Hello Positron IDE – Key Features You Must Know

Positron is a next-generation data science IDE delivered by Posit. It’s still in active development, so it’s expected to see some features not working properly (more on this later). But, as mentioned in the introduction, it’s in public beta, which means you’re free to take it for a spin!

You can download the latest Positron release from the official GitHub releases page.

In essence, Positron is a fork of a famous IDE – Visual Studio Code. If you’re familiar with it, Positron should feel right at home. It has some neat features delivered out of the box, but you could configure most of these through plugins on a fresh VSCode installation.

Up next, let’s discuss some key features you must know about.

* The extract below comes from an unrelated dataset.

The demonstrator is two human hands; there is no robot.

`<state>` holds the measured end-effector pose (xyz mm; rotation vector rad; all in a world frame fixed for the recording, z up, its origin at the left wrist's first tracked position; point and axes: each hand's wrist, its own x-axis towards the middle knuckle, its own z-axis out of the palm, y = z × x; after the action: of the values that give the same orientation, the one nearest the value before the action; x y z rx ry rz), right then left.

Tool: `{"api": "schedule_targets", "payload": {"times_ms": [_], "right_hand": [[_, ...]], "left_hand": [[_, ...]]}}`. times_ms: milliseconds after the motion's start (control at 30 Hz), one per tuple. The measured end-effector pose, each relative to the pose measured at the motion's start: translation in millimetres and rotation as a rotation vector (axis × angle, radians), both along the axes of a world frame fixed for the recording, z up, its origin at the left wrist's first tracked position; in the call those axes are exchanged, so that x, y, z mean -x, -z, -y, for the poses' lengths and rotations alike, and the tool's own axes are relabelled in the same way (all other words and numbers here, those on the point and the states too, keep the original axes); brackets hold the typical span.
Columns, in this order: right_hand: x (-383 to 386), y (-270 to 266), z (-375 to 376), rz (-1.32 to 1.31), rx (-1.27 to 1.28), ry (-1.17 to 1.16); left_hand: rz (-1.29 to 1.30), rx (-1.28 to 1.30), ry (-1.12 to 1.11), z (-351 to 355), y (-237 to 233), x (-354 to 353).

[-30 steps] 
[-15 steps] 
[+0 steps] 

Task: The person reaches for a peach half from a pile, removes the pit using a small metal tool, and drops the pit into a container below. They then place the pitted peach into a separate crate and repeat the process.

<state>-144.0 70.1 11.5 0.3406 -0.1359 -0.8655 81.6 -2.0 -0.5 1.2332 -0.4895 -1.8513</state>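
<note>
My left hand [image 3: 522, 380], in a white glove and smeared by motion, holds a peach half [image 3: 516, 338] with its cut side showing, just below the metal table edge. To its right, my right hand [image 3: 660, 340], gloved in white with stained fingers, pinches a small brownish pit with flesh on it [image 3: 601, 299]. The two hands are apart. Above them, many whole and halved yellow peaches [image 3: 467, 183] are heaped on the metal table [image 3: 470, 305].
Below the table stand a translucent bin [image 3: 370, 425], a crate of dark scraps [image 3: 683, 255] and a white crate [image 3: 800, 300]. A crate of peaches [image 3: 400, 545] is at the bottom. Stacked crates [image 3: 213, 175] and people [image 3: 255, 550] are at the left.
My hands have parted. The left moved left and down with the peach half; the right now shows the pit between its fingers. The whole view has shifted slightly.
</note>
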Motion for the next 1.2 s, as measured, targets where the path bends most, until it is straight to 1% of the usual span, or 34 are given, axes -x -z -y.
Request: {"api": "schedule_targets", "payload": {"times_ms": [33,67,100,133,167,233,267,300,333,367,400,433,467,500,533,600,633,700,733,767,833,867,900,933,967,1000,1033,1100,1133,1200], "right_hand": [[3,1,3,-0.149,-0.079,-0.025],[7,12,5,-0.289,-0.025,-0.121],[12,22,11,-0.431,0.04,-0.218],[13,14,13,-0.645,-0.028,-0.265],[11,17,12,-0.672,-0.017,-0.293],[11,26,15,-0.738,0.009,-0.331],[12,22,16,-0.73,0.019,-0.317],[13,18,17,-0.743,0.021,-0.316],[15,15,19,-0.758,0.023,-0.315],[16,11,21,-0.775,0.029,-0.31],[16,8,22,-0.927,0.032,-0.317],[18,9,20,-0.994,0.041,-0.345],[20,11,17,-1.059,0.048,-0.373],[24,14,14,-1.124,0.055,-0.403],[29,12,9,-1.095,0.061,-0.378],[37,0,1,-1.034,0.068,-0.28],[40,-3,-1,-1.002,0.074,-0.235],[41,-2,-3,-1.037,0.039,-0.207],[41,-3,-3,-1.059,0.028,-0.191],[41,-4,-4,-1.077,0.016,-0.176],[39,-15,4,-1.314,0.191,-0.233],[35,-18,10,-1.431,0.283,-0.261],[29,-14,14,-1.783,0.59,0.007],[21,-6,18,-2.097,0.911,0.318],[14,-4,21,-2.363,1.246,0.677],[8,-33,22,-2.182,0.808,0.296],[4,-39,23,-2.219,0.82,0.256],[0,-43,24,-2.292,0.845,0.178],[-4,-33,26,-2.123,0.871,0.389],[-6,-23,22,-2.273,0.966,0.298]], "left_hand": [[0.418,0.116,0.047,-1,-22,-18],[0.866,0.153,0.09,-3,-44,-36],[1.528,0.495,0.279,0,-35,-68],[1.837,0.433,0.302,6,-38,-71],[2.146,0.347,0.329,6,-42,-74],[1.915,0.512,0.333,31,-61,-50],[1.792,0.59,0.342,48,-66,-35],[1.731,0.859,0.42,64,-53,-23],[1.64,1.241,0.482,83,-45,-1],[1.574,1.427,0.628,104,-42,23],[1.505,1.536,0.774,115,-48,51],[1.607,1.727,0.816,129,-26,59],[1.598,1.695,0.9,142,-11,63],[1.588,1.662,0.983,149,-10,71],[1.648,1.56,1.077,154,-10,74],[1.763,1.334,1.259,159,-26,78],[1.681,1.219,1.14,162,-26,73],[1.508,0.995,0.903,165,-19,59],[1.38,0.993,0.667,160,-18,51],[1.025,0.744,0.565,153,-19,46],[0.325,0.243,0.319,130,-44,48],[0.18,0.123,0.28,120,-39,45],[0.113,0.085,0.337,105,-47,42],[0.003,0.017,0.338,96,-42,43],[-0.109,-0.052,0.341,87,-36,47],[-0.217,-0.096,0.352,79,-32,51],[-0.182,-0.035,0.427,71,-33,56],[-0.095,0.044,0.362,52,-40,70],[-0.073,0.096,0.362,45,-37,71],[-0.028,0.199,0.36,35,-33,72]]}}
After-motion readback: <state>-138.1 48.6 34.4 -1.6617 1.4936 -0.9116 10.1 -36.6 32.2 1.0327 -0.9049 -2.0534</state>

RStudio Meets Visual Studio Code

Here’s what you’ll see when you first launch Positron:

Image 1 – Positron IDE welcome screen

It certainly looks like a combination of RStudio and Visual Studio Code! You’ve got your familiar sidebar for navigation and extensions, but also your four-panel view for code, console, plots, and variables.

The top left panel allows you to start working on your data science projects – either in R or Python, through a notebook or file. Positron automatically detects installed programming languages and their version, but also picks up any virtual environments you’ve previously created:

Image 2 – File/project creation in Positron IDE

Up next, let’s explore this multi-language and multi-format support in more detail.

Multi-Language Support

The big selling point of Positron IDE is that it comes configured for R and Python out of the box – Jupyter Notebooks included. This means you don’t have to set everything up from scratch, which in the case of R and Jupyter is not as easy as it sounds.

To create a new R script, click on the New File button on the welcome screen and select R File. Writing and running code works just like in RStudio – Command/Control + Enter will run the cell on which your cursor is located:

Image 3 – Working with R files in Positron

The same approach to writing and running code works in Python scripts – write any code block you want and hit Command/Control + Enter to run it:

Image 4 – Working with Python files in Positron

Still, we think Jupyter notebooks allow maximum flexibility. You can create a notebook with a default programming language profile (R or Python), but you can then change the language for each cell.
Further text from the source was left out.